--- Activity ---
Give back only the line containing "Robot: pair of" and every line after it through the end of the data below, transcribed exactly.

--- Provided data ---
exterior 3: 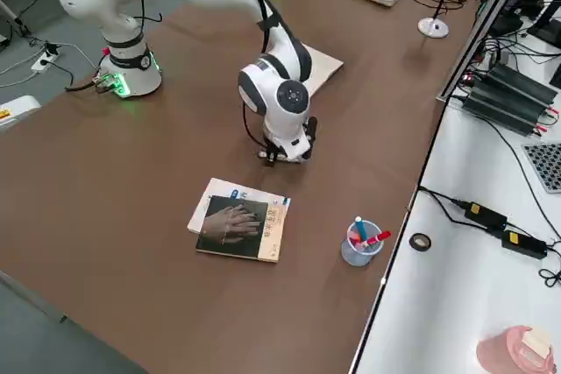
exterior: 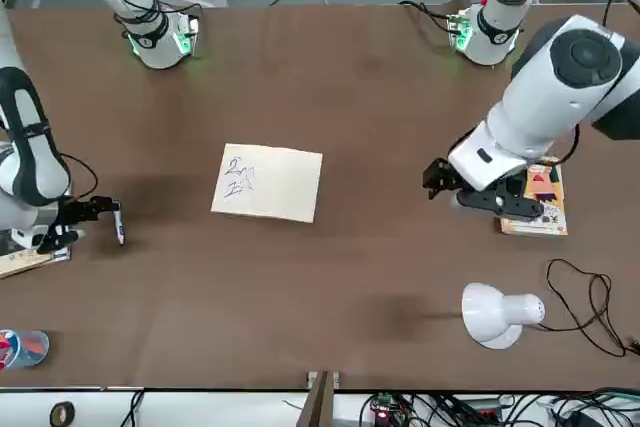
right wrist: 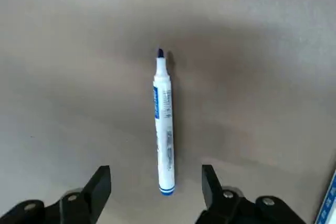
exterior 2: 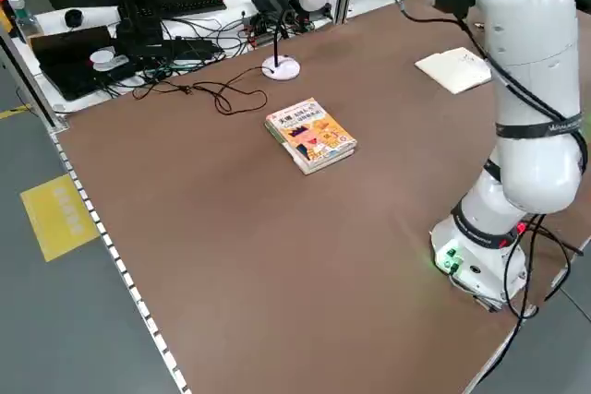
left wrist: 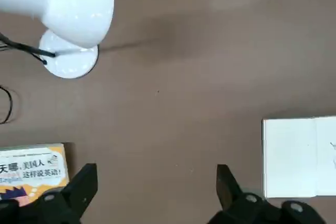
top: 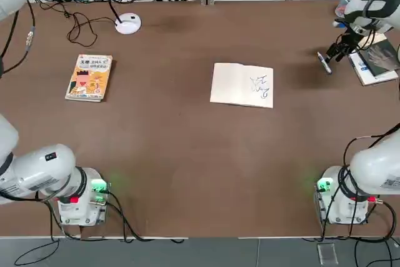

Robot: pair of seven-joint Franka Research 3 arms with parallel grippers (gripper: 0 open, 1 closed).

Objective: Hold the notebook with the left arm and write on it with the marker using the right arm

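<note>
Nearest the camera, the right gripper's spread jaws (right wrist: 156, 179) hang above an uncapped marker (right wrist: 164, 129) on the table, apart from the open notebook (top: 242, 85). The left gripper (left wrist: 157, 179), also wide, hovers off it. Marks exist; either retrieving or releasing the pen, next needs steady alignment.

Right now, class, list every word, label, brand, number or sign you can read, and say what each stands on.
"天哪,美国人" and "这样说英语": orange-cover English-learning book

Too small or blurred to read:
the book's remaining cover print
print on the marker's barrel
handwriting in the open notebook
</note>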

--- Written reply ---
Robot: pair of seven-joint Franka Research 3 arms with parallel grippers (gripper: 0 open, 1 closed).

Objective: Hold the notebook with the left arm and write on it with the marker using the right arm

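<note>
Nearest the camera, the right gripper's spread jaws (right wrist: 156, 179) hang above an uncapped marker (right wrist: 164, 129) on the table, apart from the open notebook (top: 242, 85). The left gripper (left wrist: 157, 179), also wide, hovers off it. Marks exist; either retrieving or releasing the pen, next needs steady alignment.

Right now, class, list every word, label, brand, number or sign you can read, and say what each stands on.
"天哪,美国人" and "这样说英语": orange-cover English-learning book

Too small or blurred to read:
the book's remaining cover print
print on the marker's barrel
handwriting in the open notebook
</note>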

This completes the output for the exercise.